Novel Translational Control Mechanisms in Host Range Restriction of Poxvirus

All viruses rely on host translational machinery for protein synthesis. As such, translation control constitutes a universal host defense against viruses. A new understanding on how host regulates translation in response to viral infection and how viruses evade this host response will provide fundamental insight into viral pathogenesis and benefit the development of new antiviral strategies. Poxviruses include some dangerous emerging pathogens as well as some promising vaccine vectors. Unlike many other viruses, poxvirus host range is not affected by the entry step but restricted by intracellular processes. Particularly, cellular translational control pathways have a profound impact on poxvirus host range, and poxvirus inhibitors of these pathways could manifest as critical host-range factors.
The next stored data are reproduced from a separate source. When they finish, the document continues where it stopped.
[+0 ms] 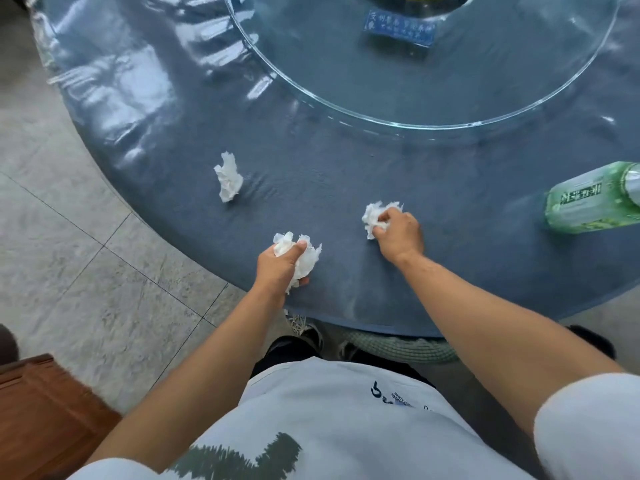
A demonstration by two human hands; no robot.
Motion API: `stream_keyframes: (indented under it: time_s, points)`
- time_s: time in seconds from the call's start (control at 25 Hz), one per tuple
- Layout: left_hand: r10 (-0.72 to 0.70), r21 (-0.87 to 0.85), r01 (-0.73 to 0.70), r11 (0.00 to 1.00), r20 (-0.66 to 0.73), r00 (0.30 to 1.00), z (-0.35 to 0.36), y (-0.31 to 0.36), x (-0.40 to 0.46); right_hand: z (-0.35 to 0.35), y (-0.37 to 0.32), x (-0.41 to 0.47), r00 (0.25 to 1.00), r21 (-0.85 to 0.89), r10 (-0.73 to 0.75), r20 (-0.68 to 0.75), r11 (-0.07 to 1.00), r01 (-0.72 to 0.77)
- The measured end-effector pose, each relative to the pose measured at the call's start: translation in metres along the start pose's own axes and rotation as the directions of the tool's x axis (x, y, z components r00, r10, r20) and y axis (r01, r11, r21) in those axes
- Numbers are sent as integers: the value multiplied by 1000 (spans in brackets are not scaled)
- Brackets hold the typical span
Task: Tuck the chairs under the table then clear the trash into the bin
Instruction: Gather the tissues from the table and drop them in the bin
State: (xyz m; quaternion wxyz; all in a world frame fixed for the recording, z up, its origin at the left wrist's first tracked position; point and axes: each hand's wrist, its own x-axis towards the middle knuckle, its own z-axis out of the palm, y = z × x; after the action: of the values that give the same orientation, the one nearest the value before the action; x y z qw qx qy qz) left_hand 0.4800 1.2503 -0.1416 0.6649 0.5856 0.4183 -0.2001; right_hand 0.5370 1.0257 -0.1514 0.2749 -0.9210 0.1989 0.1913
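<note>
A round table (346,161) with a blue-grey cloth under clear plastic fills the view. My left hand (277,268) grips a crumpled white tissue (306,259) near the table's front edge. My right hand (398,233) grips a second crumpled tissue (374,214) a little further in. A third crumpled tissue (228,177) lies loose on the cloth, to the left of both hands. A green plastic bottle (594,199) lies on its side at the right edge of the view. A chair with a green cushion (398,346) shows under the table's front edge. No bin is in view.
A glass turntable (346,105) covers the table's middle, carrying a blue sign block (398,31) and a dark dish at the top. A brown wooden piece of furniture (41,417) stands at the lower left on the grey tiled floor (69,237).
</note>
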Motion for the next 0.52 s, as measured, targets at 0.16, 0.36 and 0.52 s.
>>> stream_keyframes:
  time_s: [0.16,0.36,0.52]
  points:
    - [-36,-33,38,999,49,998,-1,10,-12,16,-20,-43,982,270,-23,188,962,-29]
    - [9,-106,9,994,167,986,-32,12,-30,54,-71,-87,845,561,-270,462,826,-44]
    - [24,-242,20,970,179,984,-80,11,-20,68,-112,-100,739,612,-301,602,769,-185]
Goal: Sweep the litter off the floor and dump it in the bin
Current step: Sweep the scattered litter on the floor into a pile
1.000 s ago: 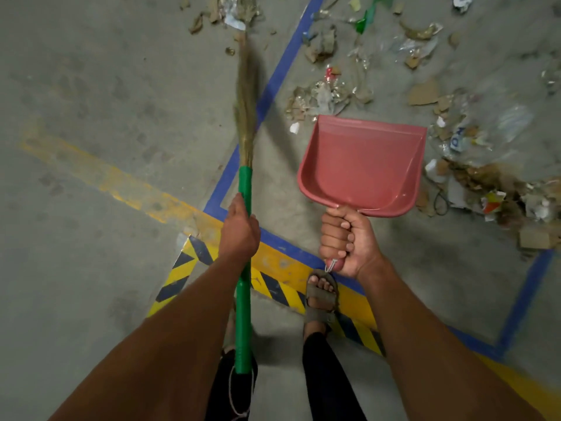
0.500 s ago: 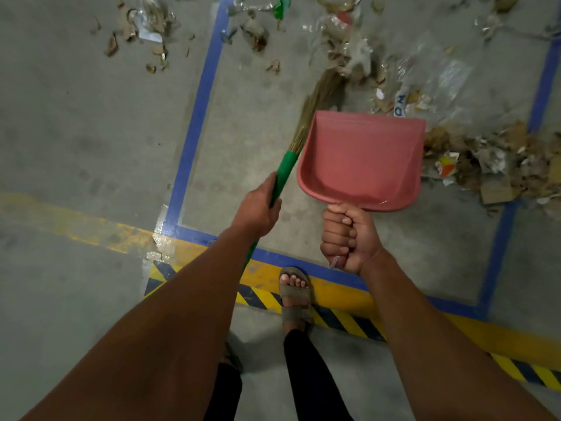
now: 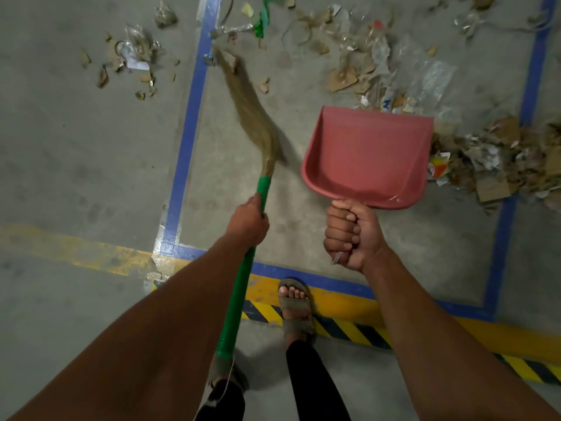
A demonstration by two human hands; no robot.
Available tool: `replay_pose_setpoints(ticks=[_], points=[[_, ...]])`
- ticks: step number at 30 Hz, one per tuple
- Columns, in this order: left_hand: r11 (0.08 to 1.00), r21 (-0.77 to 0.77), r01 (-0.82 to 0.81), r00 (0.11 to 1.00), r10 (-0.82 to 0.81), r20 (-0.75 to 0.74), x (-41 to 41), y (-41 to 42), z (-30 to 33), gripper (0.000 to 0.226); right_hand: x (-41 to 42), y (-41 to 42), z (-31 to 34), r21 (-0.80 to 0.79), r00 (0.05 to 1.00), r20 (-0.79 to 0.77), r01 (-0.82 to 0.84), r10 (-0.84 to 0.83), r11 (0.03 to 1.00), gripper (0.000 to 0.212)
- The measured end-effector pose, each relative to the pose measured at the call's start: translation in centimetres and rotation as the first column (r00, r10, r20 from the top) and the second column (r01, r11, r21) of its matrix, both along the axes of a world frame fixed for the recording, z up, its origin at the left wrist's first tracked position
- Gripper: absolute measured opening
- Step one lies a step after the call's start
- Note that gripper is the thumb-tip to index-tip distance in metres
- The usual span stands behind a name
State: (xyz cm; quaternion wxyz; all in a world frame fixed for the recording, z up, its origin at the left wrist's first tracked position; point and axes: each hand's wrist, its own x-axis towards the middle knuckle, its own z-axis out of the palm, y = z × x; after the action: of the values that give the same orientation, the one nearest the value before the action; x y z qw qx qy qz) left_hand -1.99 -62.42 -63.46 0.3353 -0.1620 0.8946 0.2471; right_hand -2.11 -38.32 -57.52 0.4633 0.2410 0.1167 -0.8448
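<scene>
The concrete floor [image 3: 76, 165] fills the view, marked by a blue tape rectangle [image 3: 185, 141], a worn yellow line [image 3: 79, 253] and a yellow-and-black hazard strip [image 3: 349, 329] that runs under the person's sandalled foot [image 3: 294, 305]. Litter [image 3: 491, 159] lies thickest in a heap of cardboard scraps, paper and clear plastic at the right, just beyond the right edge of the dustpan; more is strewn along the top of the view, and a smaller scatter [image 3: 133, 59] lies outside the blue line at upper left.

The broom [image 3: 243, 268] is the longest thing here. Its green handle runs from near the person's legs up and slightly to the right, then its straw head [image 3: 252, 117] bends away up and to the left, the tip touching the floor at the blue tape beside scraps and a green plastic strip [image 3: 264, 16]. The left hand [image 3: 247, 223] is wrapped round the handle, close below the straw.

The red dustpan [image 3: 367, 153] sits to the right of the broom, well apart from the straw, its open mouth pointing away from the person toward the litter at the top; nothing of note lies in it. The right hand [image 3: 352, 235] is closed in a fist round its handle at the near end, fingers curled fully over it.
</scene>
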Motion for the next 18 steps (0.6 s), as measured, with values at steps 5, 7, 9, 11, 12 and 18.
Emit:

The best-known example is PKR-mediated control of translation initiation and its antagonism by two vaccinia virus (VACV) host-range proteins E3 and K3. Much less is understood about a PKR-independent pathway targeted by two critical VACV host-range proteins, K1 and C7. VACV with deletion in both K1 and C7 fails to replicate in most mammalian cells due to a shut-off of viral and host protein synthesis. Intriguingly, the translational shut-off is independent of PKR and RNaseL and appears not to involve any translation initiation factors. A paralogous pair of interferon-stimulated genes, SAMD9 and SAMD9L (SAMD9&L), were recently identified by us and others as the specific targets of K1 and C7. However, how they regulate protein synthesis and restrict poxvirus host range is unknown and is the focus of this proposal. We have made sustained contributions to the understanding of K1/C7 and their cellular targets for over a decade, including the determination of the structures of K1/C7 and the identification of SAMD9L as a cellular target of K1/C7. In addition, we have obtained compelling preliminary data that led to our novel hypotheses, which will be addressed separately with the following specific aims. Aim 1. To determine how SAMD9 is activated to inhibit protein synthesis. Aim 2. To determine how activated SAMD9 inhibits protein synthesis. Aim 3. To determine the molecular basis underlying the host species-specific SAMD9&L inhibition by OPXV inhibitors.